As a strong development hub, and considering the manner in which technology now catalyses efficiency in all sectors, India will have to ensure its continuing relevance to international markets. With Decoding DevOps Conference 2015, Infoseption and its knowledge partner PM Power Consulting are aiming to showcase how “zero-failure delivery” can be accomplished in IT projects.

Wide participation

The two-day conference will take place at Vivanta by Taj in Bengaluru on April 15 and 16 with a host of speakers from around the world, including senior executives from TCS, Infosys, Flipkart, Siemens and PM Power Consulting, showcasing what DevOps can do for the Indian market. The event is expected to attract participation from manufacturing, banking, retail, IT and telecom companies and also executives from Germany, Belgium, Netherlands and the US.

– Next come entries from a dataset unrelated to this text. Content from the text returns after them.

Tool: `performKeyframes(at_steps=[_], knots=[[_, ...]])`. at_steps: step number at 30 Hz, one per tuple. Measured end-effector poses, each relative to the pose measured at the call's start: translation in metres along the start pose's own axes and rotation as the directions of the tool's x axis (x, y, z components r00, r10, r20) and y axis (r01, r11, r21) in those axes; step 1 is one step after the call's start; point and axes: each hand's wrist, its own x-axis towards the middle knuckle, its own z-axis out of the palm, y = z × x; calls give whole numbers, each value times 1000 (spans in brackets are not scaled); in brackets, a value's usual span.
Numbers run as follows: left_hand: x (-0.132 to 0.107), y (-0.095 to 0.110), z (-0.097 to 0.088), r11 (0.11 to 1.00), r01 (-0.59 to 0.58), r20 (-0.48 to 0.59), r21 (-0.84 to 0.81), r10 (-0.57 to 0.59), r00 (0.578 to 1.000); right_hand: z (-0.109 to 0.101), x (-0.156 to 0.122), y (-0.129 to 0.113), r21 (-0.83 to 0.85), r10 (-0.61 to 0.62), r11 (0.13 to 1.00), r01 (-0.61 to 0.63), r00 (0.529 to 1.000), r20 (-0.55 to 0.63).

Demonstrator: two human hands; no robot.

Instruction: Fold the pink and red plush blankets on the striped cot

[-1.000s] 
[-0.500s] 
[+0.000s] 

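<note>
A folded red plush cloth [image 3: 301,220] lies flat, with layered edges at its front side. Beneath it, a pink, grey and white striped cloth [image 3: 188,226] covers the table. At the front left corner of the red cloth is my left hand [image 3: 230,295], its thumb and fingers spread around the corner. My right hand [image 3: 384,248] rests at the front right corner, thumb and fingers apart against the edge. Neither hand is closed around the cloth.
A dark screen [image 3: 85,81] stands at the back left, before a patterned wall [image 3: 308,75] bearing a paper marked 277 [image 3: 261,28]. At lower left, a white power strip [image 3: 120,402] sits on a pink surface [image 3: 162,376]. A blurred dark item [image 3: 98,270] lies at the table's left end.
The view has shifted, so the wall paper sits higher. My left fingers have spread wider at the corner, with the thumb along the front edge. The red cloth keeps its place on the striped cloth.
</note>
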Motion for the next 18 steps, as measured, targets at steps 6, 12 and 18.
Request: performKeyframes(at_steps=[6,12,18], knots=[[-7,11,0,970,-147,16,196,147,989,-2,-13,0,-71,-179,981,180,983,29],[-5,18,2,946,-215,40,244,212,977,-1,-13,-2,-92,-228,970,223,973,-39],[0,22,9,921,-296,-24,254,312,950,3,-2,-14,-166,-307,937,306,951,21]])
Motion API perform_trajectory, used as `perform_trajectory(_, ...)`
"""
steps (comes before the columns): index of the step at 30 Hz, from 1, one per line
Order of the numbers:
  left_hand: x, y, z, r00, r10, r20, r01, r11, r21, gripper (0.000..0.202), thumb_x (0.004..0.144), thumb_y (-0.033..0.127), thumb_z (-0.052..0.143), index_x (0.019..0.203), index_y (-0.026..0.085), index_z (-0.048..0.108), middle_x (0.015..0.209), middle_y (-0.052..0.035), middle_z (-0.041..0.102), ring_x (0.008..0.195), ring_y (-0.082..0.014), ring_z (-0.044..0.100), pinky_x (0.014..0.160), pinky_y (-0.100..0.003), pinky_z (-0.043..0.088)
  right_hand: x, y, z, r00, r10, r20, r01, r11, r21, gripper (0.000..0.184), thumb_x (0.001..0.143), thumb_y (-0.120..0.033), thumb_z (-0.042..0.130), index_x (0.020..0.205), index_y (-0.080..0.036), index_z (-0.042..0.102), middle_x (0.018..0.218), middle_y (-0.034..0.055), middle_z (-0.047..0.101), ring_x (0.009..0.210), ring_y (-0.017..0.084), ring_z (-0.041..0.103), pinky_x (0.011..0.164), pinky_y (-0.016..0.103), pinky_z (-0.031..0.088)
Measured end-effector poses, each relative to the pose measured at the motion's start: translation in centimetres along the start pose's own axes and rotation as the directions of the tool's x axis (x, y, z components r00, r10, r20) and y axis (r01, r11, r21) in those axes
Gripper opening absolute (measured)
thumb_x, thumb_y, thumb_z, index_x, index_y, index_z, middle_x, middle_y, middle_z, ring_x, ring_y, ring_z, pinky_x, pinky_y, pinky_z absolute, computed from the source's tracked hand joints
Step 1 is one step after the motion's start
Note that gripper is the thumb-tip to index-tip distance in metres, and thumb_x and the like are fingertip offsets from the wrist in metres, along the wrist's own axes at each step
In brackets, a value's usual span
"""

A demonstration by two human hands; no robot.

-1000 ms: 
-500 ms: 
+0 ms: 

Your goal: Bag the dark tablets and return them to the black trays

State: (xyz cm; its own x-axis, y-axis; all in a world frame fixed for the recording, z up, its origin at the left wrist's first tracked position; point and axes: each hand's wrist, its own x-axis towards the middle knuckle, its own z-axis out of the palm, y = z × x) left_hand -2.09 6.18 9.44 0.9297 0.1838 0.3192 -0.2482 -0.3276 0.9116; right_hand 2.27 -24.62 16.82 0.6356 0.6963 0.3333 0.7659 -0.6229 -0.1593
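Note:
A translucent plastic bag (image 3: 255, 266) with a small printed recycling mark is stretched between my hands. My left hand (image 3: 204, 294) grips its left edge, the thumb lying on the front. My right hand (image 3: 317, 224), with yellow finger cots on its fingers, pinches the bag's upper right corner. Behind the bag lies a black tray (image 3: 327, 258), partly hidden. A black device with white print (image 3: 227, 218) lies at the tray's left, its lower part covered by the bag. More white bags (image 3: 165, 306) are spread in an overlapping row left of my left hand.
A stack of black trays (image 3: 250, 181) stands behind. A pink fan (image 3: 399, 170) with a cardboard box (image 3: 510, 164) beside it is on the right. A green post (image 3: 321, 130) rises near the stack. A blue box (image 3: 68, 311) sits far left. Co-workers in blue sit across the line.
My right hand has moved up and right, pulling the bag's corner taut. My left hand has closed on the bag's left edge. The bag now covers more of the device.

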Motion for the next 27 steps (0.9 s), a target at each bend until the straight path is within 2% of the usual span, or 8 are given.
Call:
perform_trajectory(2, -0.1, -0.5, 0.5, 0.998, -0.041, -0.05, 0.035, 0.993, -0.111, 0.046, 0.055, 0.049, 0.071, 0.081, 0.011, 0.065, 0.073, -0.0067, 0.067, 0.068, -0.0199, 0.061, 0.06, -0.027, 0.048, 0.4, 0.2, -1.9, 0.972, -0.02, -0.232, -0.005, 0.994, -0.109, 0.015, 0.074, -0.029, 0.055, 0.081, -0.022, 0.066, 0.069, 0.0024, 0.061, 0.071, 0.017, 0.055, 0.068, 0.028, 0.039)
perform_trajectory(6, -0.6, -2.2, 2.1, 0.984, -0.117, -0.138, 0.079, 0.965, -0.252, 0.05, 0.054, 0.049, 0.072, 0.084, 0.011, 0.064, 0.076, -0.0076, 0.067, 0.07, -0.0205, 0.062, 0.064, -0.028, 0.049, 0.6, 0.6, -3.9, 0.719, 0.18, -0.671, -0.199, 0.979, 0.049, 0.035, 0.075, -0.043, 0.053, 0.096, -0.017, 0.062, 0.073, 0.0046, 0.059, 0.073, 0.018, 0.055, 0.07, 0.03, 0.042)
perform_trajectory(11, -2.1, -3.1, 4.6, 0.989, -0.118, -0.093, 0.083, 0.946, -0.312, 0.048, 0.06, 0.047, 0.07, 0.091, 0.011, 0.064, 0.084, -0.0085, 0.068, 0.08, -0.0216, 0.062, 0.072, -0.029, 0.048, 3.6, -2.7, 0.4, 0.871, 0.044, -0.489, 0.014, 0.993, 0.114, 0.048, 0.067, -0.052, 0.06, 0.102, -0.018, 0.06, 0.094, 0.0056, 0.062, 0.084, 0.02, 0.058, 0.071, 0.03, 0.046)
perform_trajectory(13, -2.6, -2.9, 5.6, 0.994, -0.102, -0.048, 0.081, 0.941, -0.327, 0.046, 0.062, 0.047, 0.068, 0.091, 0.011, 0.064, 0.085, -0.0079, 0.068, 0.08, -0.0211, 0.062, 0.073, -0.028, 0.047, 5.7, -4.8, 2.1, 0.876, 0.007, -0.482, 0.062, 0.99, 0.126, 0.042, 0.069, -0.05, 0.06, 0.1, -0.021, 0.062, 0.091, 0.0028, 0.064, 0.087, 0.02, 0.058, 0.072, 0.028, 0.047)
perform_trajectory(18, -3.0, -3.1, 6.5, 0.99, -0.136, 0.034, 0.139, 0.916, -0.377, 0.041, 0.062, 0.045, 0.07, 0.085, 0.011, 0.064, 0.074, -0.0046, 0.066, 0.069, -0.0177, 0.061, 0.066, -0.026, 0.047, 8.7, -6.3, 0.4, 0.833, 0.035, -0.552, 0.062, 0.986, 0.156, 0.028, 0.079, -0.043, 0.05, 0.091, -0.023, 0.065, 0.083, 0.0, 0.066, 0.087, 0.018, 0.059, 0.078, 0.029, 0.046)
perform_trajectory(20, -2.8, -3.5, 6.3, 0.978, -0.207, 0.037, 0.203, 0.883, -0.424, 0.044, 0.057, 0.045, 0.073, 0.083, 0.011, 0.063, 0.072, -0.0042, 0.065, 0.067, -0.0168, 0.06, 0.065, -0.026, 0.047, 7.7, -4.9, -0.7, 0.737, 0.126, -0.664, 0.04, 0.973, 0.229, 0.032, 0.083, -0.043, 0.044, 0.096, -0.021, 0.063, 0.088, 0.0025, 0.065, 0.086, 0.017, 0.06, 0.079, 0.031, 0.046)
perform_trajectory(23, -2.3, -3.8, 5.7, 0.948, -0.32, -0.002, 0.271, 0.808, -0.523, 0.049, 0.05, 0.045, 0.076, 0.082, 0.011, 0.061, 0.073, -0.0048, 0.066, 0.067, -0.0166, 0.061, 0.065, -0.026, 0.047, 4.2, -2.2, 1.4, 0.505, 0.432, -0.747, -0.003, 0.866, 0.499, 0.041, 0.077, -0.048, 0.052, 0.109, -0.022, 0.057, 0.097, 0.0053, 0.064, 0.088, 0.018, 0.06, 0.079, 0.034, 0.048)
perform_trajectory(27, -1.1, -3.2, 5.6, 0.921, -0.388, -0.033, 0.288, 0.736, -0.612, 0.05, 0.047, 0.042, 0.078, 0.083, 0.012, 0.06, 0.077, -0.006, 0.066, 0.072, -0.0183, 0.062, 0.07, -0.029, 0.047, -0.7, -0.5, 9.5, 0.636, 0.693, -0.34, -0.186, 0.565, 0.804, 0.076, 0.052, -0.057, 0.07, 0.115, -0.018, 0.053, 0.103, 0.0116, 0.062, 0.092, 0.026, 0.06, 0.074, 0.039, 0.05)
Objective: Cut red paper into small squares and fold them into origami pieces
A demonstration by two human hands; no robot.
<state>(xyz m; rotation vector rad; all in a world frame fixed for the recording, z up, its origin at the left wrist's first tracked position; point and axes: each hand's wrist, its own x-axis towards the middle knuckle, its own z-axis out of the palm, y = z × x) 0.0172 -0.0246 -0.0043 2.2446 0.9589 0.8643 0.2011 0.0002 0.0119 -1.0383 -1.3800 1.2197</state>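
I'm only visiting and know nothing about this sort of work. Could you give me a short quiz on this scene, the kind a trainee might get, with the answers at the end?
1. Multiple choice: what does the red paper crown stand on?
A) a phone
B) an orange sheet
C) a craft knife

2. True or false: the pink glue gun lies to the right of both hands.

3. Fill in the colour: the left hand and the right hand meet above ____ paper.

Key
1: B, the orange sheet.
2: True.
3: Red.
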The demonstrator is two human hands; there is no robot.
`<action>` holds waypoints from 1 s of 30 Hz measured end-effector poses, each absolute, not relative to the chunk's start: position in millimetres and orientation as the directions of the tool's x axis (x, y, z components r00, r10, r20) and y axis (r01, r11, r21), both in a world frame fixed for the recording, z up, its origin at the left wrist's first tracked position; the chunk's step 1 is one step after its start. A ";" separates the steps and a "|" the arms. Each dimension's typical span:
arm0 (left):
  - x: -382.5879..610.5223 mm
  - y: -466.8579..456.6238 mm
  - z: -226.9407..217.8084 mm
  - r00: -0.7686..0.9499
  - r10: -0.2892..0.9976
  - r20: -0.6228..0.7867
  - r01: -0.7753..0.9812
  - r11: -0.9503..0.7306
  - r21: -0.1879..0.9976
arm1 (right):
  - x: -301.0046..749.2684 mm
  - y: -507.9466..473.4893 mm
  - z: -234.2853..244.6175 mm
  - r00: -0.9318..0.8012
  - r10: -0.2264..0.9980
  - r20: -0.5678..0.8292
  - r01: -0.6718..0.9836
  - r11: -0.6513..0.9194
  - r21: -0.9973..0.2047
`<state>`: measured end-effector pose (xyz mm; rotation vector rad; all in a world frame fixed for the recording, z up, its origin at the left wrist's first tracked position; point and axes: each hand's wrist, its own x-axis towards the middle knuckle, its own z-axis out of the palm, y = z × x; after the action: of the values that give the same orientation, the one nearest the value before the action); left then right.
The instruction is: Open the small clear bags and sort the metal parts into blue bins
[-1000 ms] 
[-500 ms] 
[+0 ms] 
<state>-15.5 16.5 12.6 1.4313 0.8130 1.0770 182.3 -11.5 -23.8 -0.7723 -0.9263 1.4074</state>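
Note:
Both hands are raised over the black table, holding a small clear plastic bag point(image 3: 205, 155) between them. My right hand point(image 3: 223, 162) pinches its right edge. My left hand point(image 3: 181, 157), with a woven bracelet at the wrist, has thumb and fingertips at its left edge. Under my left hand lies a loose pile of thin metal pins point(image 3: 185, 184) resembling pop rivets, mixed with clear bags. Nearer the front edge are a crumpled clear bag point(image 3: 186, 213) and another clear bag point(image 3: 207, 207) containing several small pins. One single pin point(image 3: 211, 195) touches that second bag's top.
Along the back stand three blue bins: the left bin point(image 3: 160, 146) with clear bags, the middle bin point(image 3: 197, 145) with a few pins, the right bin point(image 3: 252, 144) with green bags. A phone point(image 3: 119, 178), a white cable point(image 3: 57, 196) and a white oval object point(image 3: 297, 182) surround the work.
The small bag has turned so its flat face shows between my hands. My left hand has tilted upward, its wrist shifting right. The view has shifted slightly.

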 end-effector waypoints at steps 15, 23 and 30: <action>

“Zero-failure delivery will mean that Indian companies can maintain margins if not better them. Already delays or bugs and recalls pose problems, leading to penalties and losses.

“DevOps is picking up as a trend across the world, but awareness even among large IT vendors is low,” explains C Venkata Subramanyam, Founder and CEO, Infoseption.

A pre-event note from the company highlighted that among organisations choosing to implement DevOps, 63% experience improvement in the quality of their software deployments, 63% release new software more frequently and 38% report a higher quality of code production.

Subramanyam says, “People tend to have a ‘nice-to-have’ attitude towards DevOps or quickly adopt anything new, perhaps because a competitor is using it. But not everything is for everybody.”

According to him, this “first-of-a-kind” conference in India will not mimic what many other conferences have tended to veer towards. The Infoseption-led conference looks designed to be product-agnostic, customer-agnostic and technology-agnostic so that it can be of relevance to all participants.

“DevOps is not technology, processes or tools. It’s a way of thinking,” Subramanyam underlines. So its promise lies in not just bringing developers and operations teams together, but in its capacity to help both people and tools to collaborate in real time for efficiency and quicker deliveries with the help of platforms.

DevOps may potentially bring about what large companies have been seeking to achieve for years – an increase in productivity combined with collaborative working. And must India’s relevance as an IT development hub hinge any longer on only the challenge posed by well-known competing economies?